May I be frank with you? I must provide an aside first, so you’ll understand. I’ve not hidden the fact that I’ve been low the past few days, although I’m not sure I’ve shared how low. One of my dear friends sent me an e-mail yesterday (and please, K., keep sending them; they’re wonderful!), about one of her friends who felt like she couldn’t read my blog anymore–that she couldn’t measure up to all the fantastic things I’m describing. This was a good reality check, because if anything, I want this blog to be honest and forthright and…oh yeah…provide support where there is none.

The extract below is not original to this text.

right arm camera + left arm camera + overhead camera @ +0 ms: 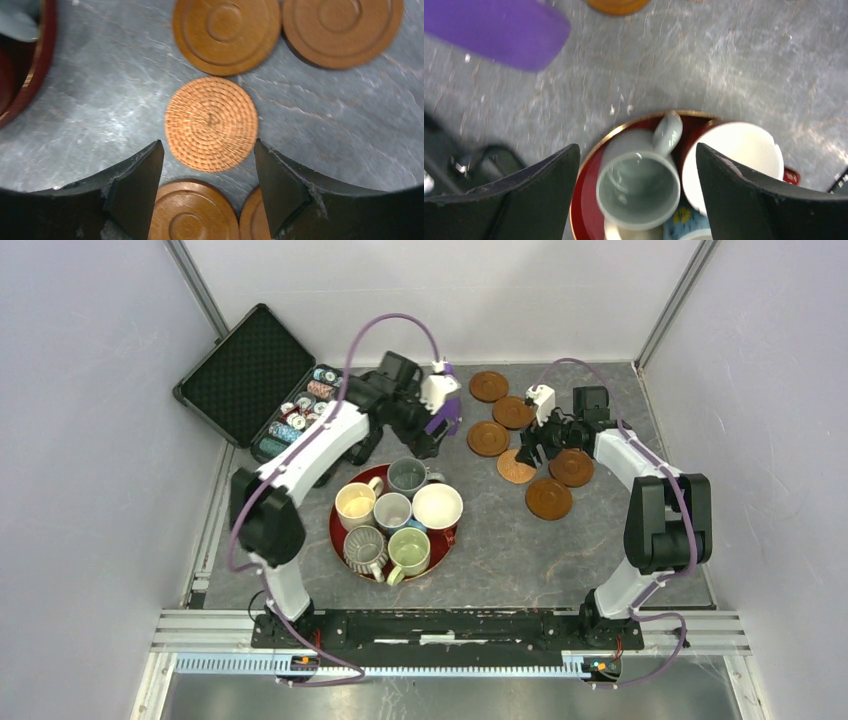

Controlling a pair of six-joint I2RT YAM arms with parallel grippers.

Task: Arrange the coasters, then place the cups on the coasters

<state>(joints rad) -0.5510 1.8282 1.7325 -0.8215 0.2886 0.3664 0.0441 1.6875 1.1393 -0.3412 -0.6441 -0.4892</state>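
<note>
my left pincer (pixel 636 148) hangs wide open above the tray (pixel 585 200) and holds nothing. the grey-blue mug (pixel 638 190) sits below the gap, narrower than it, and neither finger touches it. my right pincer (pixel 209 144) is also spread open and empty, low over the table (pixel 100 100). the woven coaster (pixel 211 123) lies just ahead of its fingertips, apart from both.

the round red tray holds all six mugs, upright and packed close. the grey-blue one is at the back, a cream-yellow mug (pixel 356 505) on the left, a small white mug (pixel 392 511) in the middle and a wide white mug (pixel 437 506) on the right. a ribbed grey mug (pixel 365 548) and a pale green mug (pixel 409 550) are at the front. at the back left, an open black case (pixel 250 375) holds rolls of striped chips (pixel 300 410).

the six coasters (pixel 548 498) lie flat on the table to the right of the tray, none with a mug on it. five are dark brown, and the woven one lies among them, just beside its neighbours.

my left wrist view is blurred. the bottom edge cuts off the grey-blue mug, one finger covers part of the wide white mug, and a purple cone (pixel 499 30) is only a smear at the top left. in my right wrist view, two brown coasters are partly behind my fingers and cut off by the bottom edge.
</note>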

So, to that dear sweet friend, I’m going to tell you something. There are some days (most days), I feel so overwhelmed with the constancy of motherhood, that I feel consumed, sucked dry. One writer once said that you lose pieces of yourselves to the characters in your books. I feel the same way about having a child. I think this comes from my attempts to live in the moment–let every detail sink in, allow nothing to slip by. As I’ve mentioned before on this blog, I’m a sponge, meaning I absorb things around me, especially a friend’s (or my daughter’s) grief, joy, or unsettledness. This is a good thing and a bad thing. Good in that I’m present with that friend. Bad that I sometimes carry it for days afterward.
Here’s the clincher. I feel alone, even though I know there are millions of other mothers doing what I’m doing–with more children and under greater duress. What excuse do I have when my friend L. is home schooling her three children, or my friend J. has one handicapped child and chose to adopt two more special needs kids? I don’t have one. I am hard on myself. I’m fully aware of my limitations and hang-ups with Liliana (aren’t children the best…and worst…mirrors?). I am aware that this is a season of my life, although I’ve been told that I will continue entering newer, more difficult seasons as my child ages. Guilt runs in my family, so there’s that, too, which I struggle to root out each day.

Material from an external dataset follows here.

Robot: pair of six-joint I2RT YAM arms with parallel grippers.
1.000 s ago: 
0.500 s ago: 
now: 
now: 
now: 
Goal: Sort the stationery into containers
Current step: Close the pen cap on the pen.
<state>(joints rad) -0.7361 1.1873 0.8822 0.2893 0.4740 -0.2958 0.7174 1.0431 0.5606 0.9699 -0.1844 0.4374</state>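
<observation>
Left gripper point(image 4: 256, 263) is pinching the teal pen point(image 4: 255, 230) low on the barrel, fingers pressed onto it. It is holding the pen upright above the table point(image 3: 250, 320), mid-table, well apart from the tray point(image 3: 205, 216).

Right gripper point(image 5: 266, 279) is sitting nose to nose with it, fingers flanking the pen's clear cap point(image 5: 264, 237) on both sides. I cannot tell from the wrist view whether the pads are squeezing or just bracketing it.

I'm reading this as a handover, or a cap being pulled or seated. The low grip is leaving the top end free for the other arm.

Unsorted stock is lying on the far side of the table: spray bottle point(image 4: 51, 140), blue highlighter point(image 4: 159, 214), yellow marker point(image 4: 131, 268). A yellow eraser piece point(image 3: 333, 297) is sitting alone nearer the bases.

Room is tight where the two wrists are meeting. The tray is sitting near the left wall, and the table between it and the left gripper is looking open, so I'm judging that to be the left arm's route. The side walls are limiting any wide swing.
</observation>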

A lot of the ideas I’ve highlighted on the blog I’ve not done yet. These are things I want to do; I simply don’t have the time–not with the time I’m spending with little L.
I don’t even have a regular writing schedule yet, and this kills me. It’s my job; it’s what I love to do, and I can’t, because I cannot find the time. I feel like wilted lettuce–past its prime, shriveled up.

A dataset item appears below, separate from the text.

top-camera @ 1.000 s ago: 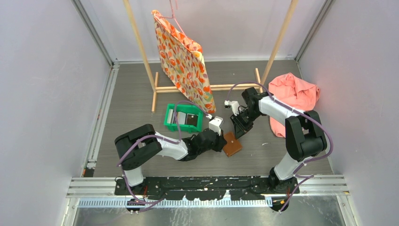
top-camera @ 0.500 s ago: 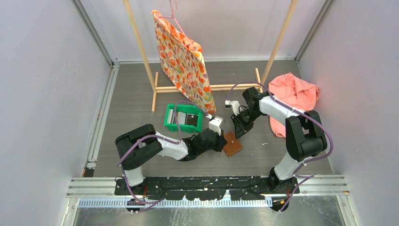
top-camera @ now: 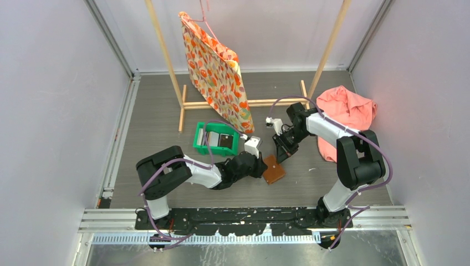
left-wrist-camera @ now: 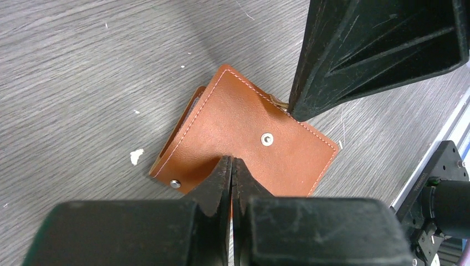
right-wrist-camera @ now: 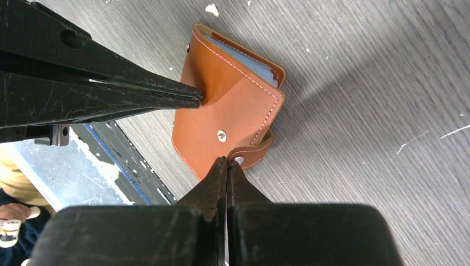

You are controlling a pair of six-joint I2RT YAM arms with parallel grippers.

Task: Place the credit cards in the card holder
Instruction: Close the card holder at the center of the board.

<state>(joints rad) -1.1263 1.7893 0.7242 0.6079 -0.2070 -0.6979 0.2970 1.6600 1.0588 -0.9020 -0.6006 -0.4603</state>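
Grey table (top-camera: pixel 155 122): folded card holder (top-camera: pixel 274 169), both arms' shut jaws touching it; green bin (top-camera: pixel 198 145) nearby.

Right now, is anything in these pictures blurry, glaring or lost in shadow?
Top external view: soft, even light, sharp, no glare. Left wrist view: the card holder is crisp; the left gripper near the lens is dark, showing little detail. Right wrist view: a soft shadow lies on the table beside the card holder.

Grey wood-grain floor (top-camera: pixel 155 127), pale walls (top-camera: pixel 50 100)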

So, back to the movie, which was so astute and brave and Dickensian. As the trailer makes no secret of it, Benjamin Button is about a boy who is born old, and as he grows, he gets younger. It’s based on a short story of the same name by F. Scott Fitzgerald. You can read it here. Sitting there in the dark theater, knowing all these things that are inside me presently, I wept–streams of tears. The movie was full of heartbreak, wisdom, and thwarted love, that I couldn’t help but feel a kinship–that life is a package deal. It comes with pain and goodness. It comes with meanness and kindness. It just is. And it made me sad.
There were so many wonderful voice-overs, but one piece of dialogue stood out. Cate Blanchett (Daisy) says to Brad Pitt (Benjamin), “You have seen the last of my self-pity.”
I can relate, because what I’ve been feeling is exactly that–self-pity–and I so don’t want to feel that way anymore. It’s just that I don’t know exactly where to begin. Baby steps, baby steps, right?